In 1968, she was arrested and briefly spent time in the Don Jail after siding with homeless Yorkville children in a battle with police. In 1991, while on the board at Nellie's, she was accused of racism. "Nobody asked what happened," says Callwood, "you didn't have to do anything in those days. You just had to be in the way of legitimate rage. It woke people up...but a few of us got our heads kicked in." While some did not stand up for her, others defended her, and she was later vindicated with a Harmony Award in 2003 for work against discrimination. Callwood later became a spokesperson for the Campaign Against Child Poverty.

==Honours==
In 1978, Callwood was made a member of the Order of Canada. She was promoted to Officer in 1985, and promoted again to Companion in 2000. In 1988, she was awarded the Order of Ontario. She was inducted into the Etobicoke Hall of Fame in 1992.

In 2004, the City of Toronto announced that it would name a street in Callwood's honour. Callwood requested that an existing street not be renamed for her, and specified that it be a new or currently unnamed street near a school or a playground. June Callwood Way is in the neighbourhood of Queen Street East and Broadview Avenue.

June Callwood was named Toronto Humanist of the Year 2004 by The Humanist Association of Toronto.

In July 2005, a Toronto park was named after Callwood. A professorship in social justice was also established at Victoria College, University of Toronto in her honour. In 2008, Premier Dalton McGuinty declared June 2 of every year to be June Callwood Day.

In 2011, June Rose Callwood Public School, located at 84 Edward Street in St. Thomas, Ontario, was named in her honour.
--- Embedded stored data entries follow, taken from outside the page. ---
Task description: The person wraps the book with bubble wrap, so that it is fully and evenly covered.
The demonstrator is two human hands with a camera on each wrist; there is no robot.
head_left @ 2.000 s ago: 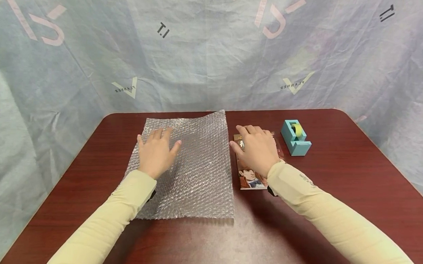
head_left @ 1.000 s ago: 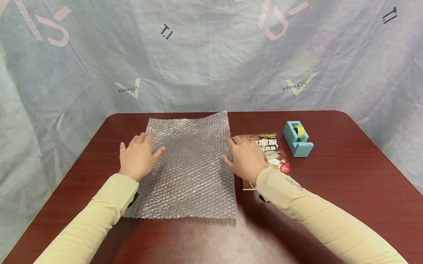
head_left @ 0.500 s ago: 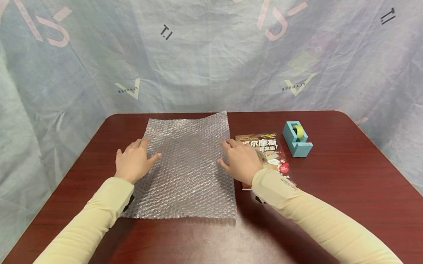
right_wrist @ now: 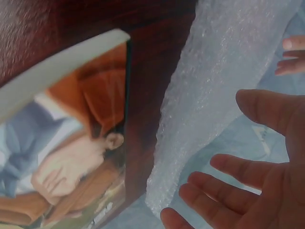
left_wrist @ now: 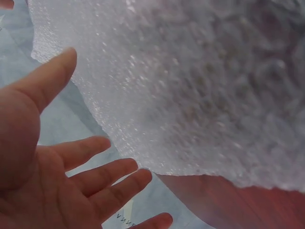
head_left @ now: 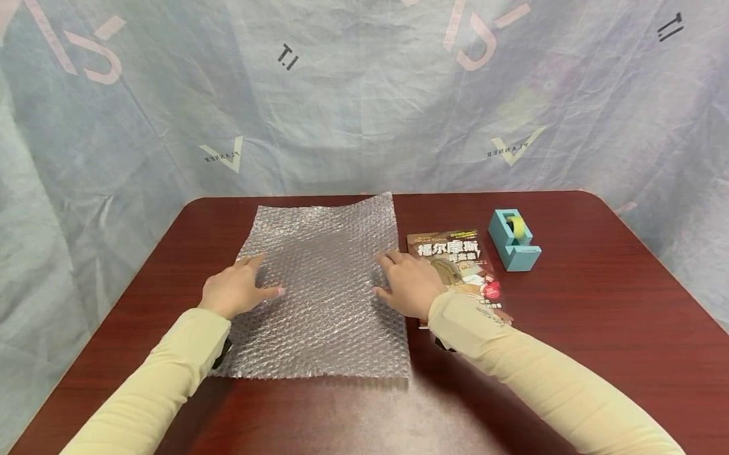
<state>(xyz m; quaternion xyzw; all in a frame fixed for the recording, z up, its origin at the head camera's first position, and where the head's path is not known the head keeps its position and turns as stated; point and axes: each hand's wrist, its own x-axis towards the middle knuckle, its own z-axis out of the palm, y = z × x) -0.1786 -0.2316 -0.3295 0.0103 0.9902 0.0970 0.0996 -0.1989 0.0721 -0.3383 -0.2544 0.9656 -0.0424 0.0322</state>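
Observation:
A sheet of clear bubble wrap (head_left: 325, 306) lies spread on the table, its far right corner curling up. Over its left edge is my left hand (head_left: 236, 288), fingers apart and holding nothing; the left wrist view shows the spread fingers (left_wrist: 119, 191) beside the wrap. My right hand (head_left: 412, 284) hovers at the wrap's right edge with its thumb out, overlapping part of a book (head_left: 456, 257). This book has a brown illustrated cover with large white characters, and its lower corner fills the left of the right wrist view.
A turquoise tape dispenser (head_left: 515, 243) with a yellow roll stands behind and right of the book. The dark red table (head_left: 603, 289) reaches back to a grey printed cloth (head_left: 357, 86) hanging along its far side and both flanks.
Both hands have moved leftward and nearer the body. My right hand has shifted off most of the book to the wrap's right edge, uncovering the cover. Wrap, book and dispenser stay put.

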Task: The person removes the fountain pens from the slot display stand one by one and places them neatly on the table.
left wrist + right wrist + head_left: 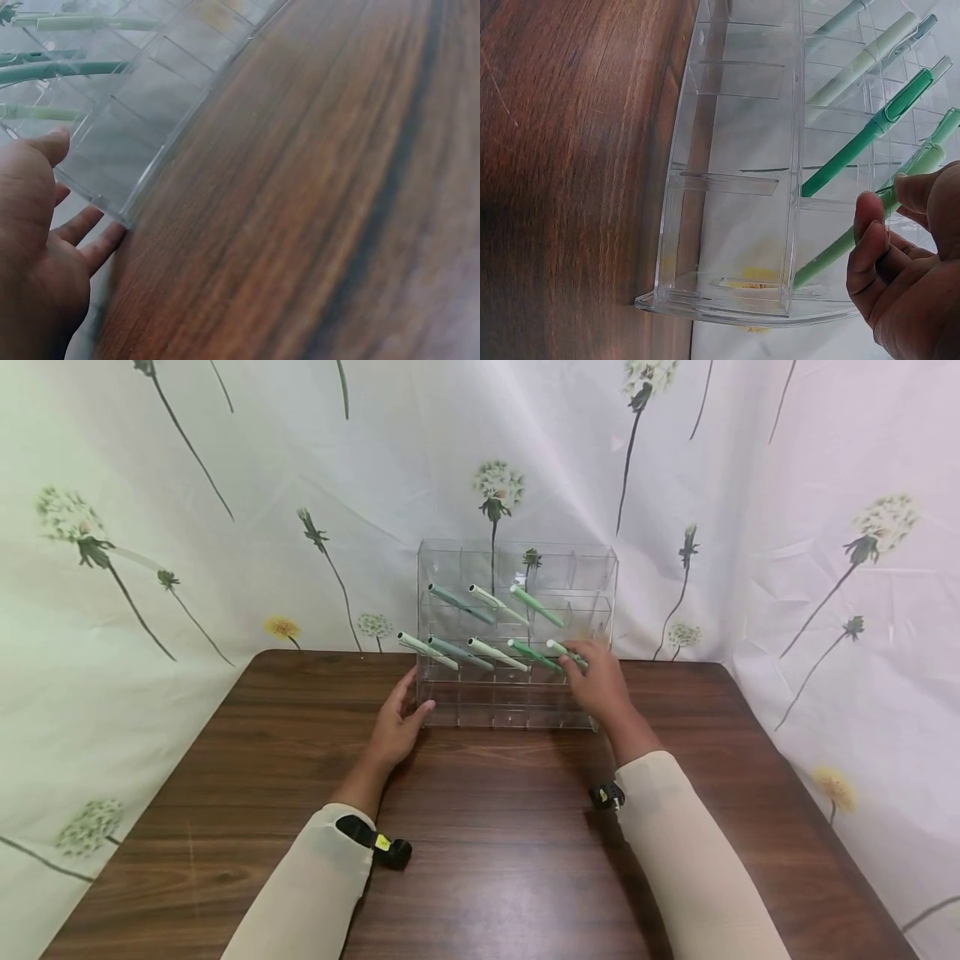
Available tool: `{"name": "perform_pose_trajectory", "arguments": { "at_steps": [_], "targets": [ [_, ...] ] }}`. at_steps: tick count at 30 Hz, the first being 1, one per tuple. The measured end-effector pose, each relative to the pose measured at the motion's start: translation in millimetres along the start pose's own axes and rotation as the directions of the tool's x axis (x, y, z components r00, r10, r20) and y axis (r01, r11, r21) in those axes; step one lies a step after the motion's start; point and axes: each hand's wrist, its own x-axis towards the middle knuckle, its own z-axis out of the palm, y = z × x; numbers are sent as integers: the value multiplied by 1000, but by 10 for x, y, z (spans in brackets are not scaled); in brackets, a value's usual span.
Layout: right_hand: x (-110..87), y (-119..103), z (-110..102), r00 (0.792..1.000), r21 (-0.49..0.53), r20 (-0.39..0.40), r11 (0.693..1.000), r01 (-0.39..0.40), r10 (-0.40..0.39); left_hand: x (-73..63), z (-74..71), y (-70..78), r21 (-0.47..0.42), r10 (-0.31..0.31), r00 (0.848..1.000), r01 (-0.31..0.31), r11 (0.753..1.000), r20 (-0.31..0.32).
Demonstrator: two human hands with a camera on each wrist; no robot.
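Note:
A clear plastic pen rack (510, 717) with stepped, divided tiers stands on the table. My right hand (600, 681) pinches a light green pen (829, 262) between thumb and fingers, at the right end of a middle tier; its lower end sits in the compartment. Beside it leans a darker green pen (851, 157). My left hand (395, 727) is at the rack's lower left corner, fingers extended along the side and thumb at the front. In the left wrist view, the fingertips (112, 234) meet the rack's bottom corner.
More pens lean in two tiers, among them a grey-green pen (461, 603), a cream pen (498, 604) and a mint pen (536, 605). The brown wooden table (480, 843) ends at a white curtain (420, 460) with dandelion prints close behind the rack.

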Motion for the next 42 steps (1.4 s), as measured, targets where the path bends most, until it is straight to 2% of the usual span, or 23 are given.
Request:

Callwood was inducted into the Chatham-Kent Cultural Hall of Fame for her contributions to the literary arts in 2022, as part of its inaugural class.

==Personal life==
Callwood and Frayne had two daughters and two sons. The daughters are authors Jesse and Jill Frayne, and the elder son is Brant Frayne. The second son and youngest child, Casey Frayne, was killed on April 19, 1982, when he was 20 years old, by a drunk driver on Highway 401 as he returned home from Queen's University. This incited her neighbour John Bates to start a campaign against drunk driving, which resulted in the founding of Citizens Against Impaired Driving (CAID) which is now MADD Canada, the Canadian branch of Mothers Against Drunk Driving.

Callwood withdrew from the public due to the allegations of racism, and during this period, at age 70 Callwood obtained her pilot's license and maintained the license throughout her life. "I wanted something to get above the muck and I guess I did it more literally than most people", she said.

Callwood generally shied away from organized religion. "I am missing a formal religion, but I am not without a theology, and my theology is that kindness is a divinity in motion," she said in a 2005 speech delivered as the first lecture in the June Callwood Professorship in Social Justice at Victoria College at the University of Toronto.

==Selected works==
- Love, Hate, Fear and Anger — 1964
- Canadian Women and the Law — 1974
- The Law Is Not for Women — 1976
- Portrait of Canada — 1981
- Emma: A True Story of Treason — 1984
- Emotions — 1986
- Twelve Weeks in Spring — 1986
- Jim: A Life With AIDS — 1988
- The Sleepwalker — 1990
- Portrait of Canada — 1991
- June Callwood's National Treasures — 1994
- Trial Without End: A Shocking Story of Women and AIDS — 1995
- The Man Who Lost Himself: The Terry Evanshen Story — 2000 (about CFL player Terry Evanshen)

== Archives ==
There is a June Callwood fonds at Library and Archives Canada. The archival reference number is R5274, former archival reference number MG31-K24. It covers the date ranges 1916 to 2003. The fonds contains 14.6 meters of textual records and a variety of other media.